Segment Open

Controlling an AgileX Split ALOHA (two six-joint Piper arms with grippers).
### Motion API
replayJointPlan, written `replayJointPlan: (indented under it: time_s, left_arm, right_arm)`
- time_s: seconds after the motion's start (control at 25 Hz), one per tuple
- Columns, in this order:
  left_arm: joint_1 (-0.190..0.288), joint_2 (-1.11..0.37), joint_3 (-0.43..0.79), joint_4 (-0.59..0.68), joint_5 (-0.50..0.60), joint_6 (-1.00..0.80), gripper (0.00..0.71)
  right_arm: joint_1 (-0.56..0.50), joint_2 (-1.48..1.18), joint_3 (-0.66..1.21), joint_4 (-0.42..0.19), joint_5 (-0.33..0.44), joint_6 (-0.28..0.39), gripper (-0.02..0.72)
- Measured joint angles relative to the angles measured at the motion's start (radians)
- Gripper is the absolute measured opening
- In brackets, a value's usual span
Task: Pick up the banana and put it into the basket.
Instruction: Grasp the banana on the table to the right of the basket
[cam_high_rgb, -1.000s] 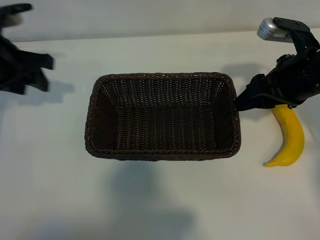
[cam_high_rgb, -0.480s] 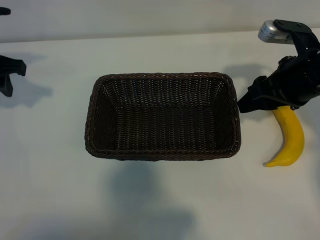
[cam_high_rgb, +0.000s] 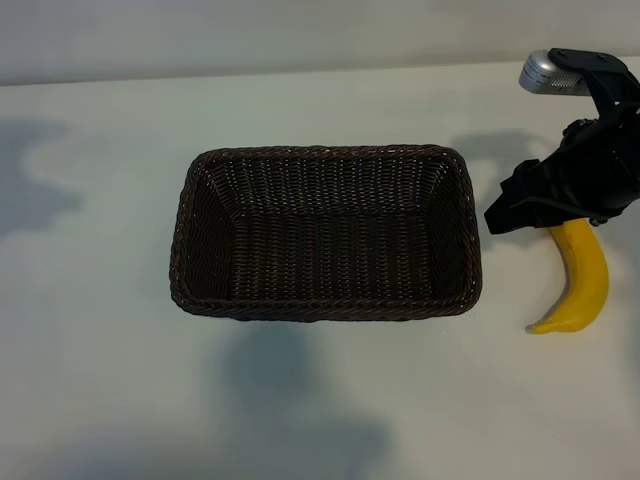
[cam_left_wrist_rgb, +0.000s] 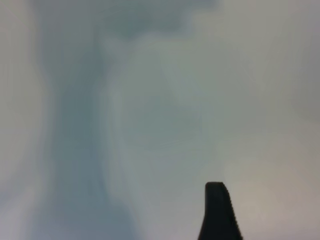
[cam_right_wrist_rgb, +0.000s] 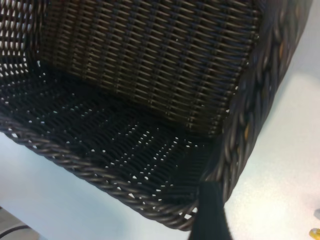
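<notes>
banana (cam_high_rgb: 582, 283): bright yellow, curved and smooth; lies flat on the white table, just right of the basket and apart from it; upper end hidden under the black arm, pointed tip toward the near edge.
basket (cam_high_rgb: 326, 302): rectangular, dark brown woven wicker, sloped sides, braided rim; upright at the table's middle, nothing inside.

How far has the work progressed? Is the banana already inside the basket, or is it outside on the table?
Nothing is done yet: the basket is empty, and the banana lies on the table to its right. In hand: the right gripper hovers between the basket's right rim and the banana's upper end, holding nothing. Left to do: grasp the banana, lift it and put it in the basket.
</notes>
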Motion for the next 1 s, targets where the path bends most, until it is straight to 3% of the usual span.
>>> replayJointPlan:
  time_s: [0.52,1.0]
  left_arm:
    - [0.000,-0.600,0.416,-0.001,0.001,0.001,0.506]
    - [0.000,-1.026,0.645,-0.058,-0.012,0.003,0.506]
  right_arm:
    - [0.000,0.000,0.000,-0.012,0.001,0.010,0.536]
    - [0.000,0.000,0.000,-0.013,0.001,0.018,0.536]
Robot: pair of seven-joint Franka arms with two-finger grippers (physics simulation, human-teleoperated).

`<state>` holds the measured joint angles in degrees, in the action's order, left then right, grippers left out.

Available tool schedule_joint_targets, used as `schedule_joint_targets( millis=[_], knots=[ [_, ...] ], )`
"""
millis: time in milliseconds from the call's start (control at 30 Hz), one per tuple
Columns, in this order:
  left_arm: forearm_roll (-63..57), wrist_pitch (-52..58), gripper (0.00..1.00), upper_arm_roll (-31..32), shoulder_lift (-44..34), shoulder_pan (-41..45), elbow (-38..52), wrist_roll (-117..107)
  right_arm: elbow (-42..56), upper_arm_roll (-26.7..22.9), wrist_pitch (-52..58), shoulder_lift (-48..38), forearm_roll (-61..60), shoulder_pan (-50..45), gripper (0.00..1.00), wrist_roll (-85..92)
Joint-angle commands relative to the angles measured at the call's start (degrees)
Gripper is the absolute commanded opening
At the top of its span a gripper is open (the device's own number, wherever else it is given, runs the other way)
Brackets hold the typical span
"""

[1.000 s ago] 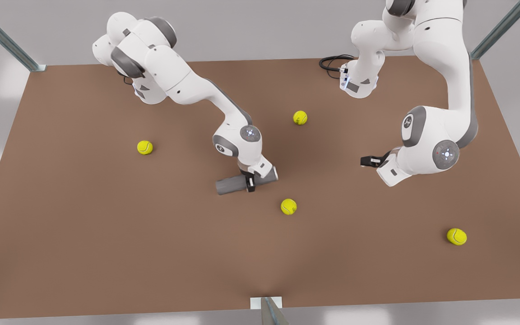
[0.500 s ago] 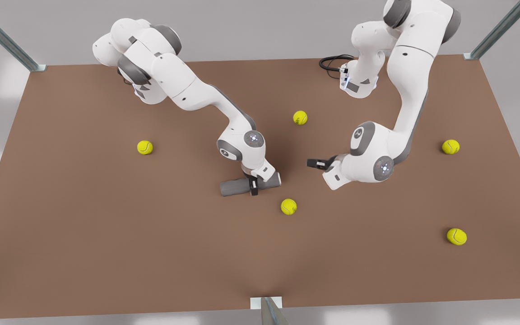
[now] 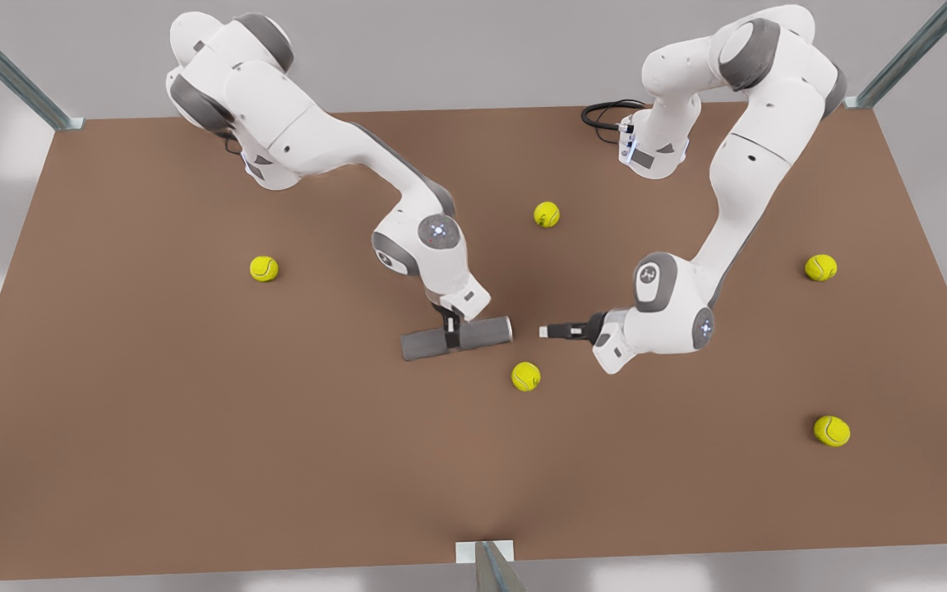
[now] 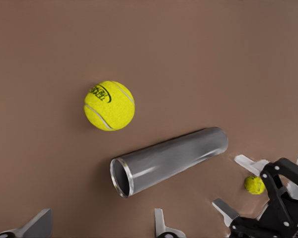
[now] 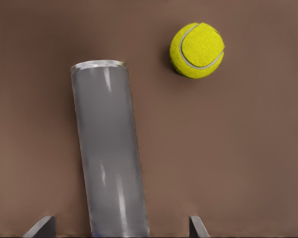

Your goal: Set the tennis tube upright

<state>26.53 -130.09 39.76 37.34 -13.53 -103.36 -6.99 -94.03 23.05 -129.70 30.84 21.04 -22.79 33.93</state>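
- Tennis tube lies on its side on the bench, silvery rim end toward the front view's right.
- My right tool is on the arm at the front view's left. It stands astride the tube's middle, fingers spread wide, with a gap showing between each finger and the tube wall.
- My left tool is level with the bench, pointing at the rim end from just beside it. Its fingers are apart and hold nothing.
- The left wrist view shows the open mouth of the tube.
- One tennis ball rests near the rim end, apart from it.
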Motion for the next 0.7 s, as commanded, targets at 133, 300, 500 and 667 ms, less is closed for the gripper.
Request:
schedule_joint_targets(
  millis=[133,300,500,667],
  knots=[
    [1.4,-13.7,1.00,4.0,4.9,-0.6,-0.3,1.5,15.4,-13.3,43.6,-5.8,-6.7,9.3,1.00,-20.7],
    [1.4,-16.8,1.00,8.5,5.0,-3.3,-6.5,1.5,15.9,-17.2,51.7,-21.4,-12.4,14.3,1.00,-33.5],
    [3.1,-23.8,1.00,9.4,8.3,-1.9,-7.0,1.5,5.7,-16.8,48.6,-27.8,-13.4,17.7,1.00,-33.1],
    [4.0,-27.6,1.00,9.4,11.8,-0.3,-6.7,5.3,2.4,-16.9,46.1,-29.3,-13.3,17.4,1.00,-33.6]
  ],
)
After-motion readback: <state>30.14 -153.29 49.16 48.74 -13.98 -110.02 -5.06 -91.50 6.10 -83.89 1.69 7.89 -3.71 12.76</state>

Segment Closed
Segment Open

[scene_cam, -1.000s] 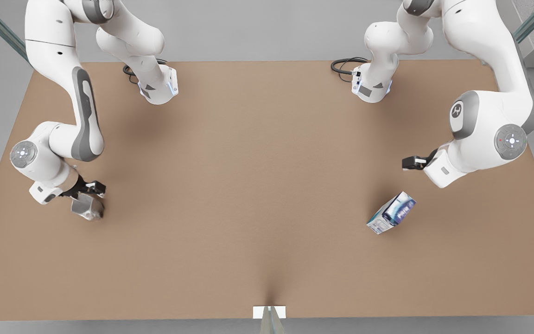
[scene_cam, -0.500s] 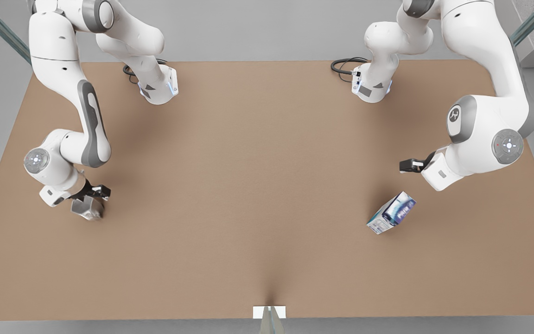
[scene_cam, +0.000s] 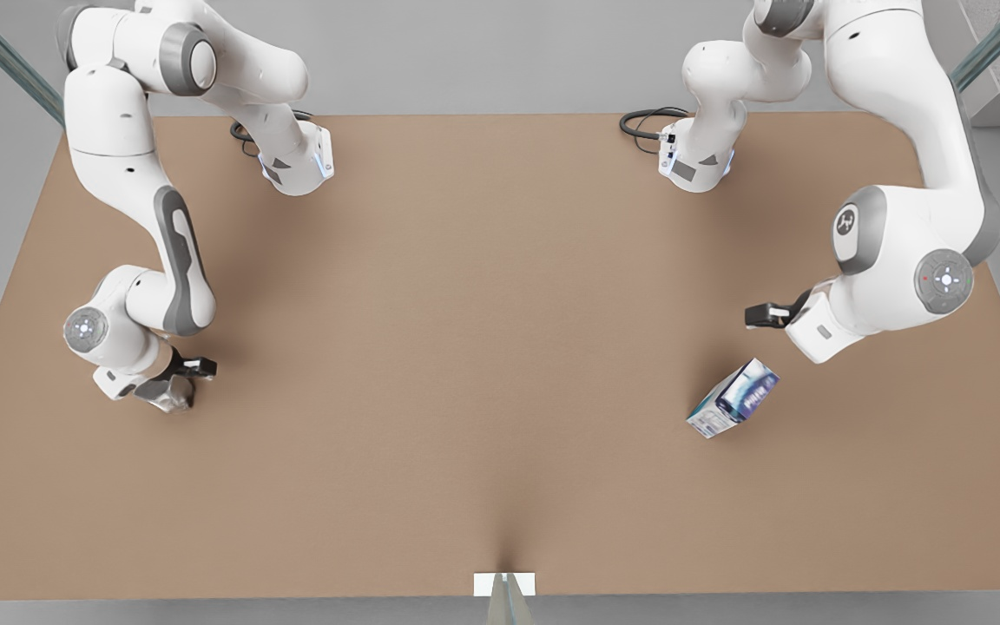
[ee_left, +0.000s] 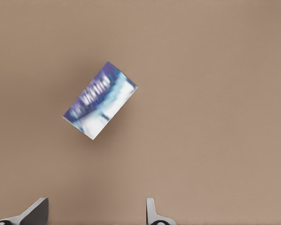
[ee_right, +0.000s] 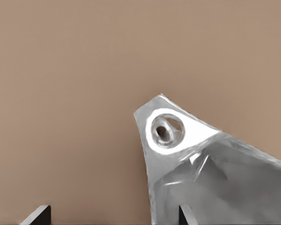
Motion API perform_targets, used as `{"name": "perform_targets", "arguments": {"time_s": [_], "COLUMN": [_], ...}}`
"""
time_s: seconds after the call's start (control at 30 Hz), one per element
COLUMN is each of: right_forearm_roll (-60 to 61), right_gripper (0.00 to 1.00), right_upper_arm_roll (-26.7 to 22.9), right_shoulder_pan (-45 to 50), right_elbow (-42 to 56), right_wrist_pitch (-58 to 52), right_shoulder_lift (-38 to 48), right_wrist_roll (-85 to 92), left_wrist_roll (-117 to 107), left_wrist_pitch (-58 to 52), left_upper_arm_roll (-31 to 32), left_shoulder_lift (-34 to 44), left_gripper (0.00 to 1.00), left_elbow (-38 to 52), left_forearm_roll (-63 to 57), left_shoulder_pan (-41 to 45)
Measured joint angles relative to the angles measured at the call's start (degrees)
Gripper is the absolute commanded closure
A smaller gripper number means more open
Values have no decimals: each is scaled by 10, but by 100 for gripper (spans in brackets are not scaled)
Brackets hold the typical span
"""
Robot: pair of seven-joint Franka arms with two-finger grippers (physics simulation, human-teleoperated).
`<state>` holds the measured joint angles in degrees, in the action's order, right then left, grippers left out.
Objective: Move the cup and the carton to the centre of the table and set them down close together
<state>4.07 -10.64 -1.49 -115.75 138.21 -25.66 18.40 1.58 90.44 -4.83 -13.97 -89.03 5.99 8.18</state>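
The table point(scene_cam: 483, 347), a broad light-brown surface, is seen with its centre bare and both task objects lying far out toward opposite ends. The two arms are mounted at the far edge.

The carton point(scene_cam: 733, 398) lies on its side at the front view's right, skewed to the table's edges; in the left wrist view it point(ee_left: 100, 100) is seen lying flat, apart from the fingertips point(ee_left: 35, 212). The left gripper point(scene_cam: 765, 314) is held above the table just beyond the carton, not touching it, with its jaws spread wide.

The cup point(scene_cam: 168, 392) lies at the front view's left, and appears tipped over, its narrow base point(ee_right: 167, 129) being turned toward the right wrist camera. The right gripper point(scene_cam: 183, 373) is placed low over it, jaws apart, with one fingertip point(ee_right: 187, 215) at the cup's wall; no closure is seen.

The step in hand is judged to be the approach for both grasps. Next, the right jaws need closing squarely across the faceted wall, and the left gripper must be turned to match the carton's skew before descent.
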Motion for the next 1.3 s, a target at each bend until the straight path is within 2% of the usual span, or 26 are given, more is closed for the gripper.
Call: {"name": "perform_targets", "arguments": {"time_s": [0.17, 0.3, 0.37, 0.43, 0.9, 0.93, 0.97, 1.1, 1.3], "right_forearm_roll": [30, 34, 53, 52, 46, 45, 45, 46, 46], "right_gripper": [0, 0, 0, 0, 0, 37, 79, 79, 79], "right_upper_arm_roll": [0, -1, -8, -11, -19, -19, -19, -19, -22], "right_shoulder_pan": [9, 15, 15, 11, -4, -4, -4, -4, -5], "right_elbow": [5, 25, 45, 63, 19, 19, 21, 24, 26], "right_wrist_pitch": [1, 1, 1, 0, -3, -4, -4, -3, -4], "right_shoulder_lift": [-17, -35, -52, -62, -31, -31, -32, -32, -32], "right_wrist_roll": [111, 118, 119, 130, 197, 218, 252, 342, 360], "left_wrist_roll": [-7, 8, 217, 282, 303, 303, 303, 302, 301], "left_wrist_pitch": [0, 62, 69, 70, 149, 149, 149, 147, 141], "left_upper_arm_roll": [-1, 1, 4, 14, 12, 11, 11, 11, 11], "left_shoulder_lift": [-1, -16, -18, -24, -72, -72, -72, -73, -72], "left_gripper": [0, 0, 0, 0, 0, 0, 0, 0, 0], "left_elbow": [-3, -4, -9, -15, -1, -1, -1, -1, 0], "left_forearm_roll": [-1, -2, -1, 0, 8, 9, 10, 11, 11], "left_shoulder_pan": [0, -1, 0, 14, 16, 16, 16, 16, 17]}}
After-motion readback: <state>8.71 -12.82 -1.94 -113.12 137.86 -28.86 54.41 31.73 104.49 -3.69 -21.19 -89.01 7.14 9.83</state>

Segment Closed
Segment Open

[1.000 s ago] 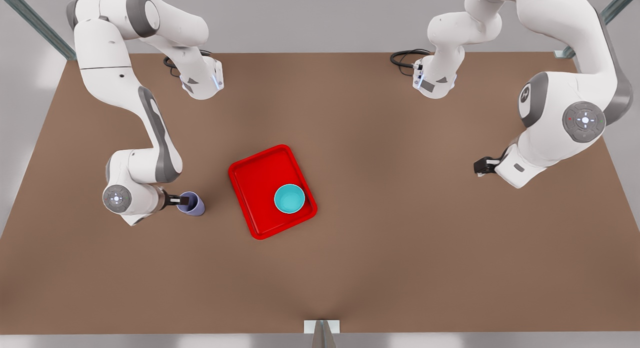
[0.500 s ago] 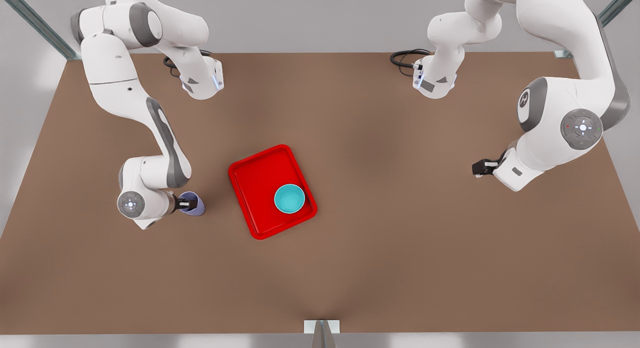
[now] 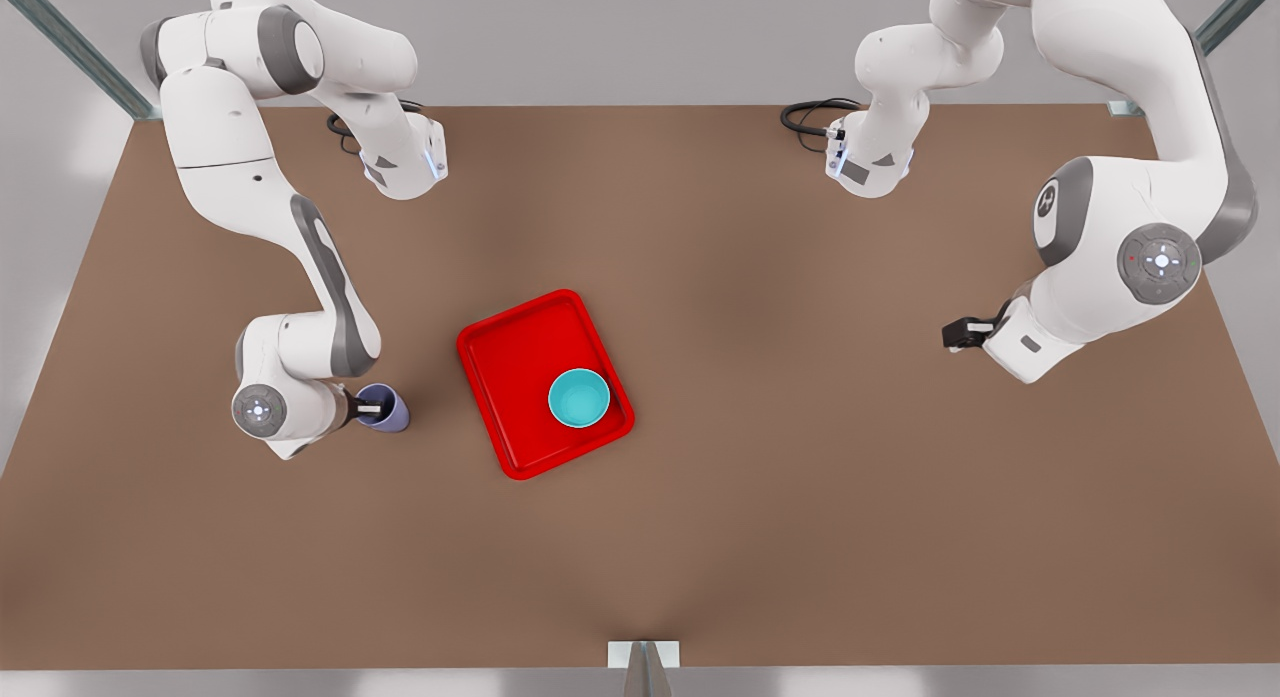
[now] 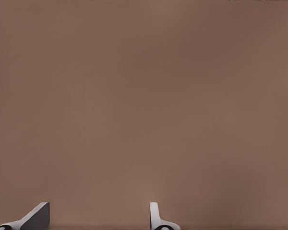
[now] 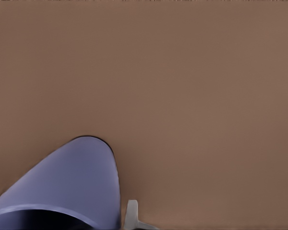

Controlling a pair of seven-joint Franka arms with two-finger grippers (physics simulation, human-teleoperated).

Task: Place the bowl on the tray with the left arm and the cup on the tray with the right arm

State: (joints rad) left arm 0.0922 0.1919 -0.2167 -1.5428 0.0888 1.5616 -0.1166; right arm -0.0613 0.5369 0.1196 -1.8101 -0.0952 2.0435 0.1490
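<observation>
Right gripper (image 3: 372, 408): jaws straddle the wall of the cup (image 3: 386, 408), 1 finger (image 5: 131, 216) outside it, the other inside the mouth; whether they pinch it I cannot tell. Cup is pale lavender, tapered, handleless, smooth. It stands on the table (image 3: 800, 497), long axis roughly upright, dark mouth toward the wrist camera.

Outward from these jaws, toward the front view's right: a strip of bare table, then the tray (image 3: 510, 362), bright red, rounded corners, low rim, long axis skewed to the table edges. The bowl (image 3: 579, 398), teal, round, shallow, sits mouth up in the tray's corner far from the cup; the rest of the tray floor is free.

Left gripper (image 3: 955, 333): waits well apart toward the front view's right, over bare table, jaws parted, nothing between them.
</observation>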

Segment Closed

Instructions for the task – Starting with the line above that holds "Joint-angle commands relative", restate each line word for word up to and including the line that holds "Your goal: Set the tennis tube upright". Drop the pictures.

Task answer –
Joint-angle commands relative to the angles measured at the call's start (degrees)
Gripper is the absolute commanded opening
At the top of its span a gripper is open (the device's own number, wherever else it is given, runs the other way)
Brackets hold the typical span
"""

[1.000 s ago] 
[0.500 s ago] 
[now] 
[now] 
[now] 

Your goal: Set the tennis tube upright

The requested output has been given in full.